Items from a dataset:
*** Begin section ***
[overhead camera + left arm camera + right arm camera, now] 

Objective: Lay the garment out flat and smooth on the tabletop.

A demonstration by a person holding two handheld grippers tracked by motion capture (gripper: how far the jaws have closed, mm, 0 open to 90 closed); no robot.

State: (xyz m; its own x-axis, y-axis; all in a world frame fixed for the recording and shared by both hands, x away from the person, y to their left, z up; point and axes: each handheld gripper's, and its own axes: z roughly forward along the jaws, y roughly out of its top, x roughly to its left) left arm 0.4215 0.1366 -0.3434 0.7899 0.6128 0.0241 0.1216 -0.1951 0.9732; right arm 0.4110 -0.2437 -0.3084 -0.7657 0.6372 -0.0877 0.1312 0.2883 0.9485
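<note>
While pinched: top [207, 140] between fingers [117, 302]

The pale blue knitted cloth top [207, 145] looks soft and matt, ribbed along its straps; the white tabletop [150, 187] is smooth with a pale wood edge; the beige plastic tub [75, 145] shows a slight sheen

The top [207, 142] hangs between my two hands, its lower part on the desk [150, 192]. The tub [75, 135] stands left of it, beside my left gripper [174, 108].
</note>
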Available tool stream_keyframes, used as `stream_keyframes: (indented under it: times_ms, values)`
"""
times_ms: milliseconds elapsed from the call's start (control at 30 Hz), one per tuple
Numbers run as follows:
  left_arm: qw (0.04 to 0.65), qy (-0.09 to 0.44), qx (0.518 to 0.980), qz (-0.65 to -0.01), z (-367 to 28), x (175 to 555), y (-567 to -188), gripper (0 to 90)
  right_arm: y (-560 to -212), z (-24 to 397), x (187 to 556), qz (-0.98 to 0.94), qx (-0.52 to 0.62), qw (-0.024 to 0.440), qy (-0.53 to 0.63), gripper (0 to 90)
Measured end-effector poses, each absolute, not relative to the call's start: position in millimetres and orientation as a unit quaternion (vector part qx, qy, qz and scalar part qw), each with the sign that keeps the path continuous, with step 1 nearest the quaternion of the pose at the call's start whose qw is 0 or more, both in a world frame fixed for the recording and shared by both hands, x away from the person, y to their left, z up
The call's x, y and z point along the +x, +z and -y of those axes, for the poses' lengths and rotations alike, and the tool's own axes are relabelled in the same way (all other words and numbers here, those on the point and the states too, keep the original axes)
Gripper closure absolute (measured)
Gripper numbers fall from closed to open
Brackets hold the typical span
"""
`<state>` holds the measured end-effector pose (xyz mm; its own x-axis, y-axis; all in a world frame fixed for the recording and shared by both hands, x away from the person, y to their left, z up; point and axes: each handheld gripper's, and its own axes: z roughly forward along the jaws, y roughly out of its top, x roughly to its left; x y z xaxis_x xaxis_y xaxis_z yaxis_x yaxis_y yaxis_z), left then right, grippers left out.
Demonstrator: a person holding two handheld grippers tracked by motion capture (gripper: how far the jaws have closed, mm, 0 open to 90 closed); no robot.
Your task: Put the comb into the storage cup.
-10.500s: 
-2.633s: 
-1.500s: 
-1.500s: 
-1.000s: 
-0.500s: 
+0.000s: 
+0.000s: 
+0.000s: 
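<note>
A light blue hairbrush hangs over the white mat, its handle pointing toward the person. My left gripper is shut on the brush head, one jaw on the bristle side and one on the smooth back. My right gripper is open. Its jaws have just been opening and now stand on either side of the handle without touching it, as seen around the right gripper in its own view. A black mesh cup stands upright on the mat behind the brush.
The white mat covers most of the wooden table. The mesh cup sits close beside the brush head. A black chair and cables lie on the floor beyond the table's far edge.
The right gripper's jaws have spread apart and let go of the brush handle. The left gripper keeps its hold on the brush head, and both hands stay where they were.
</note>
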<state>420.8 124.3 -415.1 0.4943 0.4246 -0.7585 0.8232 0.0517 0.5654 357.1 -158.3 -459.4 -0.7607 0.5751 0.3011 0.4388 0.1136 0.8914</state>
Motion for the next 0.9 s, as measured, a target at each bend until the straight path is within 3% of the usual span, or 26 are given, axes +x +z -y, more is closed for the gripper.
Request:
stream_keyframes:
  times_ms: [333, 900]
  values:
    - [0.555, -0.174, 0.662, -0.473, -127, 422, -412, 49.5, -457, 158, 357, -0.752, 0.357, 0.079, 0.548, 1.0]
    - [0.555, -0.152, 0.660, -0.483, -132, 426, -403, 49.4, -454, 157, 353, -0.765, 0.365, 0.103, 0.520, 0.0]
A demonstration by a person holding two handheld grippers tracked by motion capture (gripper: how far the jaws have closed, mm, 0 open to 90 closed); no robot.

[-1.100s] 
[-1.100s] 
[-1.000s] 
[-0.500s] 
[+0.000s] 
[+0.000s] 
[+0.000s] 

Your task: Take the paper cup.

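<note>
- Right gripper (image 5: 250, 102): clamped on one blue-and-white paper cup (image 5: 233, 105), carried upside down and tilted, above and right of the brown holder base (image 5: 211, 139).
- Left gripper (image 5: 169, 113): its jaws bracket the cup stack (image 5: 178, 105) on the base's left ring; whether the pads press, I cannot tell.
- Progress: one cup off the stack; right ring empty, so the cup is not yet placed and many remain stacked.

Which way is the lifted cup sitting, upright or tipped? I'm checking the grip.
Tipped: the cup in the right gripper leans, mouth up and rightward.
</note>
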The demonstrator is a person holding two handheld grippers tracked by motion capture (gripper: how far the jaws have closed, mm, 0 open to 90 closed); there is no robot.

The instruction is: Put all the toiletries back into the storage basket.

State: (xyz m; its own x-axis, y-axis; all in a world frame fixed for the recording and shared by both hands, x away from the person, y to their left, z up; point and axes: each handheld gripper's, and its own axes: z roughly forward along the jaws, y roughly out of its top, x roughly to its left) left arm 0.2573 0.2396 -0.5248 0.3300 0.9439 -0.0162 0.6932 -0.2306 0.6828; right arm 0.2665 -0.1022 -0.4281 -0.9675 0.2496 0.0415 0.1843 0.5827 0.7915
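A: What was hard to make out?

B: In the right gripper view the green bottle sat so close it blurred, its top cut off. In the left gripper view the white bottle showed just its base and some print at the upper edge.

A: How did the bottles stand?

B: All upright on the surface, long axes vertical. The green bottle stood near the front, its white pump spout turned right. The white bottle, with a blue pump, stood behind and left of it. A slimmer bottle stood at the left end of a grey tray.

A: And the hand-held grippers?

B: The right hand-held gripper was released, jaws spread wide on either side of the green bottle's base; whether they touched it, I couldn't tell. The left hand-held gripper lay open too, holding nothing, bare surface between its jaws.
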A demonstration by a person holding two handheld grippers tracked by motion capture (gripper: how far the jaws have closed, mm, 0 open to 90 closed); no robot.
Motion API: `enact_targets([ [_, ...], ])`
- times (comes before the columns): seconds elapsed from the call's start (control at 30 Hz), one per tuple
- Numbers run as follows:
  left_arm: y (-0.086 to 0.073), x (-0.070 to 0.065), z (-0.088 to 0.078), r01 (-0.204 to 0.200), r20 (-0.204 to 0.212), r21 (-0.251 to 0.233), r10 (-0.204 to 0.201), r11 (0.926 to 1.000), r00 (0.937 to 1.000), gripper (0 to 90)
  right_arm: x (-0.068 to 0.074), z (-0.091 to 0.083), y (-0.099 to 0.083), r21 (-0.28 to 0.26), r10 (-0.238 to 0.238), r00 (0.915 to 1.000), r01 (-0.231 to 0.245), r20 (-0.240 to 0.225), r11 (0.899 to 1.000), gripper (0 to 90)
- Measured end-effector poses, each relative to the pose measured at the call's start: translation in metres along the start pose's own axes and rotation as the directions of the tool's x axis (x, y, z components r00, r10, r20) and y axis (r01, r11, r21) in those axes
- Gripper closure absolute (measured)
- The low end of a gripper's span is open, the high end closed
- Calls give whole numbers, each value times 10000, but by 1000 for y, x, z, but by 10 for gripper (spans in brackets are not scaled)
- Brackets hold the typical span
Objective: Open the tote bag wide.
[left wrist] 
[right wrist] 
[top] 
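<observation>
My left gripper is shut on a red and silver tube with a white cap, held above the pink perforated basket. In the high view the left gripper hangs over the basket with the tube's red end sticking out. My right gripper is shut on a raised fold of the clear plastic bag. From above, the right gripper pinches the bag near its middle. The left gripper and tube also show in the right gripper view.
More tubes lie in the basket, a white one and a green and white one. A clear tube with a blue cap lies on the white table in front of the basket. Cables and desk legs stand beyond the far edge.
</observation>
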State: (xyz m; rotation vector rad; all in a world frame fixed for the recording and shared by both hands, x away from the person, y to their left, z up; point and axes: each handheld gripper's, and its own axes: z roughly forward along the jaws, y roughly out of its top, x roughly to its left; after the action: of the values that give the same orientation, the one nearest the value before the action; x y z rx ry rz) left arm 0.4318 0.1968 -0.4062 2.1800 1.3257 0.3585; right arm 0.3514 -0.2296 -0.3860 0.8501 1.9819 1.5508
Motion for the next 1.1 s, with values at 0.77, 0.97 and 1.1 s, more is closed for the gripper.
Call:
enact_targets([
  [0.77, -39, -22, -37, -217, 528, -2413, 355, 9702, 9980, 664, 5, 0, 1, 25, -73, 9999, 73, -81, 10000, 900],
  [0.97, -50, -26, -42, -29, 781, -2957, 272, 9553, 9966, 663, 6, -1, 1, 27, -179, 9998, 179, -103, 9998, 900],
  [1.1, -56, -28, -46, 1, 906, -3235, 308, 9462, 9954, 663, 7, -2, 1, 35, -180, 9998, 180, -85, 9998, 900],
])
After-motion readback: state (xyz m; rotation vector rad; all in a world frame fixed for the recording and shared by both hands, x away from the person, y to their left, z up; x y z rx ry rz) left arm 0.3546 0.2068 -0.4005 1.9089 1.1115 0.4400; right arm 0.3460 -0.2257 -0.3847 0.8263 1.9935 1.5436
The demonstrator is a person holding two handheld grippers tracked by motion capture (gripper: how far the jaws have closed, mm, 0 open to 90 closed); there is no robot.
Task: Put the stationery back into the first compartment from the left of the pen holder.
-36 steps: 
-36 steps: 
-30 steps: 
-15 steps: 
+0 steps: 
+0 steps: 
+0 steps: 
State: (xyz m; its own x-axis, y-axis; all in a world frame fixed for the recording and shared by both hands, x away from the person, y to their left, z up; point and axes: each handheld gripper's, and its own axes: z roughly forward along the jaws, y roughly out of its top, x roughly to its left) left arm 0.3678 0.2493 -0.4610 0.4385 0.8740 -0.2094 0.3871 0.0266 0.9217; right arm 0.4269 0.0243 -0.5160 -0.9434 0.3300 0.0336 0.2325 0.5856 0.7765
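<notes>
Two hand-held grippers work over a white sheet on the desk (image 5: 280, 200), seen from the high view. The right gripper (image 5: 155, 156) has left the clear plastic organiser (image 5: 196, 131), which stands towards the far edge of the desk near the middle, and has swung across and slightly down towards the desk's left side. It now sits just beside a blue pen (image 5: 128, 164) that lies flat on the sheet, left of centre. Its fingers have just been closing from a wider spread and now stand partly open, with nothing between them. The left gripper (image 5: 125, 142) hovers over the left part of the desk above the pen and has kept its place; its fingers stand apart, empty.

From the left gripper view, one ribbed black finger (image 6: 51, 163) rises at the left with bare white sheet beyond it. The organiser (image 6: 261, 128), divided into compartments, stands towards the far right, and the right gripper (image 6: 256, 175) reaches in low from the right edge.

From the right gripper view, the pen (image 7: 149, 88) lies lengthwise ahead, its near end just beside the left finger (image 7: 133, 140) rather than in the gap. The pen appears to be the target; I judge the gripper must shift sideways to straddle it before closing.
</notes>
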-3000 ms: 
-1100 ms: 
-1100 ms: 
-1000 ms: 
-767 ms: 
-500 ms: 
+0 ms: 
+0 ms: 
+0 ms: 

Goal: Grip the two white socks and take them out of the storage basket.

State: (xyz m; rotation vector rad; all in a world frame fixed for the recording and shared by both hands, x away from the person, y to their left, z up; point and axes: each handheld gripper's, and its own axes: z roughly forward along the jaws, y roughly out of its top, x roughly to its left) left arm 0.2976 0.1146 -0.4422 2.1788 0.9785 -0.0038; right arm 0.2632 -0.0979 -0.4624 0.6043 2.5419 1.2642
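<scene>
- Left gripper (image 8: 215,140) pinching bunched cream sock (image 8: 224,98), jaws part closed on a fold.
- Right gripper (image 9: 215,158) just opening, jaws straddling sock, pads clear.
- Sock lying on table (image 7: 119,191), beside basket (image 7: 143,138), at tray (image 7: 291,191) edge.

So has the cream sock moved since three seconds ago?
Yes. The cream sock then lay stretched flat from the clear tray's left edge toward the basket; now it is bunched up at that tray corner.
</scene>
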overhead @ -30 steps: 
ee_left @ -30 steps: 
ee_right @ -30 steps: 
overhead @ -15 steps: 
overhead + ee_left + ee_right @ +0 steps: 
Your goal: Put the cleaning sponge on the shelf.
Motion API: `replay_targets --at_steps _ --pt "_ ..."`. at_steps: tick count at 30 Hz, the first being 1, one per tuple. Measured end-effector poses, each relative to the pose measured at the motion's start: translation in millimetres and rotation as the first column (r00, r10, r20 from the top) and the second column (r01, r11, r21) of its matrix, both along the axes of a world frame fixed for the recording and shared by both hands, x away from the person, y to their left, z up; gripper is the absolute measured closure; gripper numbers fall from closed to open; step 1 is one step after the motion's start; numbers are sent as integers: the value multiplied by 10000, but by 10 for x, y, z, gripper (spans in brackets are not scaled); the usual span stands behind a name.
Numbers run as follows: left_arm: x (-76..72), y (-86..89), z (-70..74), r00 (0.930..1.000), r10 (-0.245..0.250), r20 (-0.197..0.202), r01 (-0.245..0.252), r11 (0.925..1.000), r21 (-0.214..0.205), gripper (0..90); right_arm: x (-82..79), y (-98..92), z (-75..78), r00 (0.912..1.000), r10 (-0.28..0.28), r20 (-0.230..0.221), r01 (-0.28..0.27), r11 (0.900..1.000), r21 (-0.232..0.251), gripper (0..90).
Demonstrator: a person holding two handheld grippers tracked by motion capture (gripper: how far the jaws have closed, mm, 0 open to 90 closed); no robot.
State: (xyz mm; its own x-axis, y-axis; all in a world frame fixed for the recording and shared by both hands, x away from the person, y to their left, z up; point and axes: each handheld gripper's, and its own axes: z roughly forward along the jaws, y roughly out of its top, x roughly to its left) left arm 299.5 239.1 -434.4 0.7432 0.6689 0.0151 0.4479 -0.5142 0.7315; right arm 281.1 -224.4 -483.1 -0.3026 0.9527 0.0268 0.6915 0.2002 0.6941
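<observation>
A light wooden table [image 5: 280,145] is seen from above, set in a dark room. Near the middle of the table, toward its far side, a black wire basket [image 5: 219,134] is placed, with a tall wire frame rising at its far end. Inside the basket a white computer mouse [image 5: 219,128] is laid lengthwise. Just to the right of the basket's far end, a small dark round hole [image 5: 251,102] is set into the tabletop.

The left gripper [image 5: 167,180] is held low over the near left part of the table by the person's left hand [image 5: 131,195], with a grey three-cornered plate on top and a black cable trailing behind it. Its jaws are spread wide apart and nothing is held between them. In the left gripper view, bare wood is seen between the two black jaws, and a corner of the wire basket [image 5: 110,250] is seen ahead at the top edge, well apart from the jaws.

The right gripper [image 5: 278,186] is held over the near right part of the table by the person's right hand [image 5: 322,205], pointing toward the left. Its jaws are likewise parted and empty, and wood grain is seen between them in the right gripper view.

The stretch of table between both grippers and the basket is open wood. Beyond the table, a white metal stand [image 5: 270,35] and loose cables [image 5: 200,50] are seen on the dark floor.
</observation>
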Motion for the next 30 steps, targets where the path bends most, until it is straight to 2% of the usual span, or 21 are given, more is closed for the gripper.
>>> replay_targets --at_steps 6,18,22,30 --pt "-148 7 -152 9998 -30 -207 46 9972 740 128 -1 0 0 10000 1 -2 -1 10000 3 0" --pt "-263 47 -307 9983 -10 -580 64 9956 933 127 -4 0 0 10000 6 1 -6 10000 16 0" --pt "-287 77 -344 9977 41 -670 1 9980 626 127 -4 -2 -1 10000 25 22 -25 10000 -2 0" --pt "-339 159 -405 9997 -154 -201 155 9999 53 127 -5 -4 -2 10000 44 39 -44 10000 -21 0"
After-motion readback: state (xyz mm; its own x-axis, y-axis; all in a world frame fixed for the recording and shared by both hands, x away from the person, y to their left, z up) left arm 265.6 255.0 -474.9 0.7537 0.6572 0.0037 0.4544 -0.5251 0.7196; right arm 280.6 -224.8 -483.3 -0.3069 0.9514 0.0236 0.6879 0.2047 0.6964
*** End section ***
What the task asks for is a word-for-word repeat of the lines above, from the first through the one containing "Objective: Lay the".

[overhead camera + left arm camera + right arm camera, now] 

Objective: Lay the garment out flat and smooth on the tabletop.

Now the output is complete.